[Provided information Boundary: Start]

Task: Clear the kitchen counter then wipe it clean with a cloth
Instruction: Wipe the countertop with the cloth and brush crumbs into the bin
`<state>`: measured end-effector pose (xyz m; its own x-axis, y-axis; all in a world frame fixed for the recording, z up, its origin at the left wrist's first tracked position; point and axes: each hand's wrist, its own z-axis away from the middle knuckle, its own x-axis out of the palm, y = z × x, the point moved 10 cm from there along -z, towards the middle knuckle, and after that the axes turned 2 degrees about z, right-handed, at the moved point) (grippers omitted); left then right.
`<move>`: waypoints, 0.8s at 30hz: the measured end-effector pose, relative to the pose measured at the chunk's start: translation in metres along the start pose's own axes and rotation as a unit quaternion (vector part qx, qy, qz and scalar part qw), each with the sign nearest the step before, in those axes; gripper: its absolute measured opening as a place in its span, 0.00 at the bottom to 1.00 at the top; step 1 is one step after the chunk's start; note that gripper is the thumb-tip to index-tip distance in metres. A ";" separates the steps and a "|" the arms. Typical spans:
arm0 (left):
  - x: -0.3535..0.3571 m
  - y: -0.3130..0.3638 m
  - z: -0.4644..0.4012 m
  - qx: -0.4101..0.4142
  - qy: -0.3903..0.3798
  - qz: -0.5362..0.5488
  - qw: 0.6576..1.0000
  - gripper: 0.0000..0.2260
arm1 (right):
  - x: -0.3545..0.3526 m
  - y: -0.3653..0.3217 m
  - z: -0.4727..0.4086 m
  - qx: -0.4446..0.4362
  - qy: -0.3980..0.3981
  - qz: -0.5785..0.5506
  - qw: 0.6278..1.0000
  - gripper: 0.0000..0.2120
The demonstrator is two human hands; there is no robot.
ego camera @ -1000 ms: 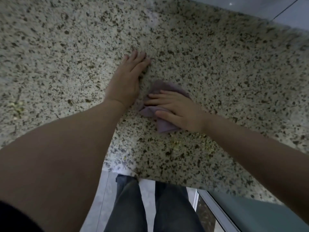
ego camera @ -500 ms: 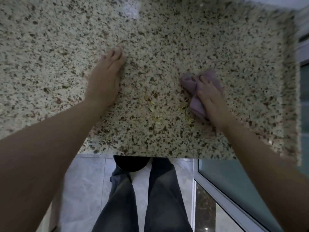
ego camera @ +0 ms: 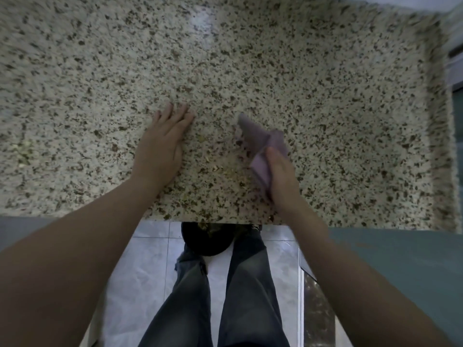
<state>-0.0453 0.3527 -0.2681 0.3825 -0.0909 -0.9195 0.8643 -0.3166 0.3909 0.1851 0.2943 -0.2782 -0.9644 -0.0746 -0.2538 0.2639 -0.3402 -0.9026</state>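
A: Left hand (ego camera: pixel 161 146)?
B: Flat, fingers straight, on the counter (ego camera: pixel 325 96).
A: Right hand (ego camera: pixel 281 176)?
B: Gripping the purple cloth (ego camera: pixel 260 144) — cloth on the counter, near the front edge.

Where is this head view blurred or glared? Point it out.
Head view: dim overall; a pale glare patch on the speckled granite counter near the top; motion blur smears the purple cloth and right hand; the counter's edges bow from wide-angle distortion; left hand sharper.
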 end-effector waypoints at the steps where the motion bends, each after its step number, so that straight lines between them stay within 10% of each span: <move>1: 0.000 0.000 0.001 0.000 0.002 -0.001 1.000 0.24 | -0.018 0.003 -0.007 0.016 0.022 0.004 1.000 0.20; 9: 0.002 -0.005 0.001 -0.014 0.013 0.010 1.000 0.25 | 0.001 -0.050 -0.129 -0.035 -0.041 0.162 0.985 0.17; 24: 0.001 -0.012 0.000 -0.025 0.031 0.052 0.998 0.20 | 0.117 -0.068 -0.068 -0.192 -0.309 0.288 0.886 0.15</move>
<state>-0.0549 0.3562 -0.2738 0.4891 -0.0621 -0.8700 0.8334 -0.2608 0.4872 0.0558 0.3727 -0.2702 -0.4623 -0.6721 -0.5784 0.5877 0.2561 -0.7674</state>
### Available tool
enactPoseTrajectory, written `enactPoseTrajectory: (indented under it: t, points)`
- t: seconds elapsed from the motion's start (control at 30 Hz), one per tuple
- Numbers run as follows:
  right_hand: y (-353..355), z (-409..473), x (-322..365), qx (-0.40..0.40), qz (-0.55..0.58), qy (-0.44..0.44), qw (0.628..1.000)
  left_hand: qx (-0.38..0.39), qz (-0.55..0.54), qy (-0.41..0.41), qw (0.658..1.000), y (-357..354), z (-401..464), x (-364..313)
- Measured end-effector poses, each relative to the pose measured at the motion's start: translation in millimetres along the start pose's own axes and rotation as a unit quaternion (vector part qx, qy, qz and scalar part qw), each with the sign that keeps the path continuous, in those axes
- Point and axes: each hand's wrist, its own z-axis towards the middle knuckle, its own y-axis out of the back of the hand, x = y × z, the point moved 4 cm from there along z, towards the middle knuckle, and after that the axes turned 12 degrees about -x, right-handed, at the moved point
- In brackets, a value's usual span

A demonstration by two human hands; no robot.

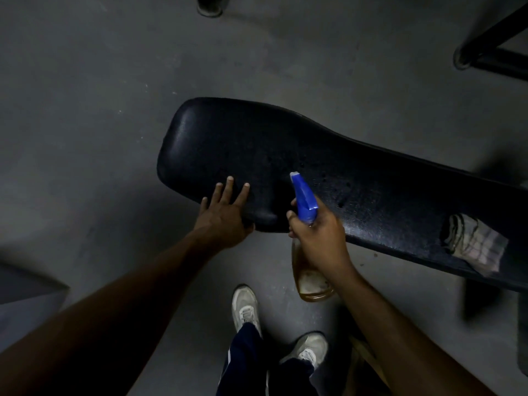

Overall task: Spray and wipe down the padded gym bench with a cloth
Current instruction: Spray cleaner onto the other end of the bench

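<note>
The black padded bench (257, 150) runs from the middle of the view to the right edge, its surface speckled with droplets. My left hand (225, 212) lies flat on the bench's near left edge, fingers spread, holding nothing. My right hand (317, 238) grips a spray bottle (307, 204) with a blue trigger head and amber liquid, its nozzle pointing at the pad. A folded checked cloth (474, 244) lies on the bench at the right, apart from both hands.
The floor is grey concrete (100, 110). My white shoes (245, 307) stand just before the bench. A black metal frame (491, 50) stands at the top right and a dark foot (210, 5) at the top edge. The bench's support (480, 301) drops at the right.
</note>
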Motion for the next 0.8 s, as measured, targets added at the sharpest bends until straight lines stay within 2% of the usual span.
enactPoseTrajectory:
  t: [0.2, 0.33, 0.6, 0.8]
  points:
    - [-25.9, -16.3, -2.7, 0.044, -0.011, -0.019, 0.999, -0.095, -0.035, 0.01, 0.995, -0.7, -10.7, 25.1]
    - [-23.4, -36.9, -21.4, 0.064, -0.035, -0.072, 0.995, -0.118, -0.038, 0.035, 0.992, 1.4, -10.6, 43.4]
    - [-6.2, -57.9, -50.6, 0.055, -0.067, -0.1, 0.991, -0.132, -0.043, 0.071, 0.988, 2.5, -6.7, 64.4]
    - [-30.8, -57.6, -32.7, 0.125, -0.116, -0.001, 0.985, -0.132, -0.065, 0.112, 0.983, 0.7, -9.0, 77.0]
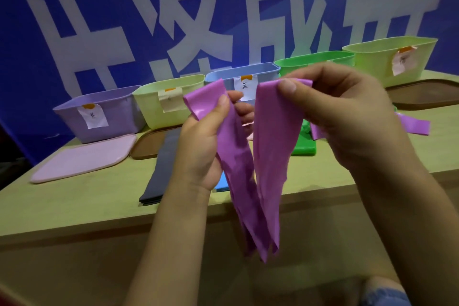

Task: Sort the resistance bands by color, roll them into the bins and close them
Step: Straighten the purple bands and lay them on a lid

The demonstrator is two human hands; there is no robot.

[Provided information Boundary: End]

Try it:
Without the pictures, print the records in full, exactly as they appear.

Solution for this problem:
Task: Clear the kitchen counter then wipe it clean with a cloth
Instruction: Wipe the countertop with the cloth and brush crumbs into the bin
`<state>`: measured end-effector pose (xyz m; its own x-axis, y-axis; all in a world frame fixed for the recording, z up, its origin at the left wrist's first tracked position; point and axes: each hand's wrist, its own z-axis away from the middle knuckle, its own x-axis out of the palm, y = z × x, the point moved 10 cm from there along -z, towards the middle knuckle, and after that the axes turned 2 degrees about z, right-handed, at the moved point) (grippers omitted); left then right.
`<move>`: waypoints, 0.8s at 30hz: the measured end-effector pose, relative to the pose measured at the chunk's start: translation in metres along the start pose's own axes and rotation as a unit quaternion (vector part qx, qy, qz and scalar part qw), each with the sign nearest the step before, in those axes; gripper: its absolute measured opening as a place in its span, 0.00 at the bottom to 1.00 at the top; step 1 is one step after the chunk's start; note that gripper is the thumb-tip to index-tip distance in metres. A ";" separates the steps and a "|" the arms. Typical spans:
arm0 (left):
  - x: -0.3535..0.3571 m
  - y: -0.3130..0.3638 m
  - z: -0.4644..0.4012 m
  - qx: -0.4101..0.4142
  - qy: -0.3903..0.3798
  - qz: -0.5362..0.5488
  - qw: 0.6576..1.0000
  - gripper: 0.0000..0.2260
arm1 (right):
  - x: -0.3545..0.3526 m
  - y: -0.3653..0.3217 m
  - z: -0.4727..0.4086 m
  - qx: -0.4446..0.4362
  - qy: -0.3980..0.3981
  - qz: -0.5785..0.5506
  - qw: 0.6278..1.0000
  - gripper: 0.0000..0.2120
The demonstrator is two human hands; there is no robot.
ego camera @ -1000 ms: 
ego camera @ -500 ms: 
ego camera @ +0 ms: 
<state>-0.0453 0.3527 -0.2681 0.3825 -0.0909 -0.9195 0.8643 -0.3166 0.3909 0.1851 0.2943 -0.2782 -0.9644 -0.0746 -0.2538 0.2639 -0.3402 -0.9026</state>
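A: Left hand (ego camera: pixel 161 146)?
B: Flat, fingers straight, on the counter (ego camera: pixel 325 96).
A: Right hand (ego camera: pixel 281 176)?
B: Gripping the purple cloth (ego camera: pixel 260 144) — cloth on the counter, near the front edge.

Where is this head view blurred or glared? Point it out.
Head view: dim overall; a pale glare patch on the speckled granite counter near the top; motion blur smears the purple cloth and right hand; the counter's edges bow from wide-angle distortion; left hand sharper.
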 end-effector waypoints at the steps where the motion bends, each after its step number, so that straight lines between them stay within 10% of each span: <move>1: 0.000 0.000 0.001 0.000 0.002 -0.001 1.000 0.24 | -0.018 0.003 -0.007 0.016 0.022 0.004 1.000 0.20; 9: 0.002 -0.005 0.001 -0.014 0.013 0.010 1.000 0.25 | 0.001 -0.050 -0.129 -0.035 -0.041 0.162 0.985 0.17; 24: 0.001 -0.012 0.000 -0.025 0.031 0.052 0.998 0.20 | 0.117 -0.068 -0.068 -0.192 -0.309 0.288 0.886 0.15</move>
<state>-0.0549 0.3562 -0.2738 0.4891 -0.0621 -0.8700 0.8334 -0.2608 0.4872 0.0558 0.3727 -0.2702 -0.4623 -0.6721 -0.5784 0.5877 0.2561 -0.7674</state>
### Available tool
enactPoseTrajectory, written `enactPoseTrajectory: (indented under it: t, points)`
- t: seconds elapsed from the motion's start (control at 30 Hz), one per tuple
- Numbers run as follows:
  right_hand: y (-353..355), z (-409..473), x (-322..365), qx (-0.40..0.40), qz (-0.55..0.58), qy (-0.44..0.44), qw (0.628..1.000)
  left_hand: qx (-0.38..0.39), qz (-0.55..0.54), qy (-0.41..0.41), qw (0.658..1.000), y (-357..354), z (-401..464), x (-364..313)
- Measured end-effector poses, each relative to the pose measured at the motion's start: translation in millimetres along the start pose's own axes and rotation as a unit quaternion (vector part qx, qy, qz and scalar part qw), each with the sign that keeps the path continuous, in those axes
- Point and axes: each hand's wrist, its own z-axis towards the middle knuckle, its own y-axis out of the back of the hand, x = y × z, the point moved 4 cm from there along z, towards the middle knuckle, and after that the axes turned 12 degrees about -x, right-handed, at the moved point
- In brackets, a value's usual span

A demonstration by two human hands; no robot.


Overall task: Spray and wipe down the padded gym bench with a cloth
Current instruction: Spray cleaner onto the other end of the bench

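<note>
The black padded bench (257, 150) runs from the middle of the view to the right edge, its surface speckled with droplets. My left hand (225, 212) lies flat on the bench's near left edge, fingers spread, holding nothing. My right hand (317, 238) grips a spray bottle (307, 204) with a blue trigger head and amber liquid, its nozzle pointing at the pad. A folded checked cloth (474, 244) lies on the bench at the right, apart from both hands.
The floor is grey concrete (100, 110). My white shoes (245, 307) stand just before the bench. A black metal frame (491, 50) stands at the top right and a dark foot (210, 5) at the top edge. The bench's support (480, 301) drops at the right.
</note>
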Motion for the next 0.8 s, as measured, targets added at the sharpest bends until straight lines stay within 2% of the usual span.
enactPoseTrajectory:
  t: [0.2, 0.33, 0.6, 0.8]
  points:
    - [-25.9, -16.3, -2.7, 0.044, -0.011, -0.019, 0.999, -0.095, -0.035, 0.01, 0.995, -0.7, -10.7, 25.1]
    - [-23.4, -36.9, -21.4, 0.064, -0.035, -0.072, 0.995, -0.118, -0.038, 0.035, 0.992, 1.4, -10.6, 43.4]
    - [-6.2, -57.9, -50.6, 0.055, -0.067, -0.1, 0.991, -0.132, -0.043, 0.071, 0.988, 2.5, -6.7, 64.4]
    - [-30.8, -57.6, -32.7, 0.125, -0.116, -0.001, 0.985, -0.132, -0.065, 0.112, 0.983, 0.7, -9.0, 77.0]

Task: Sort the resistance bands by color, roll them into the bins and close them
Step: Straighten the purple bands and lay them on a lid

The demonstrator is two human hands; there is no robot.

This exercise is finished.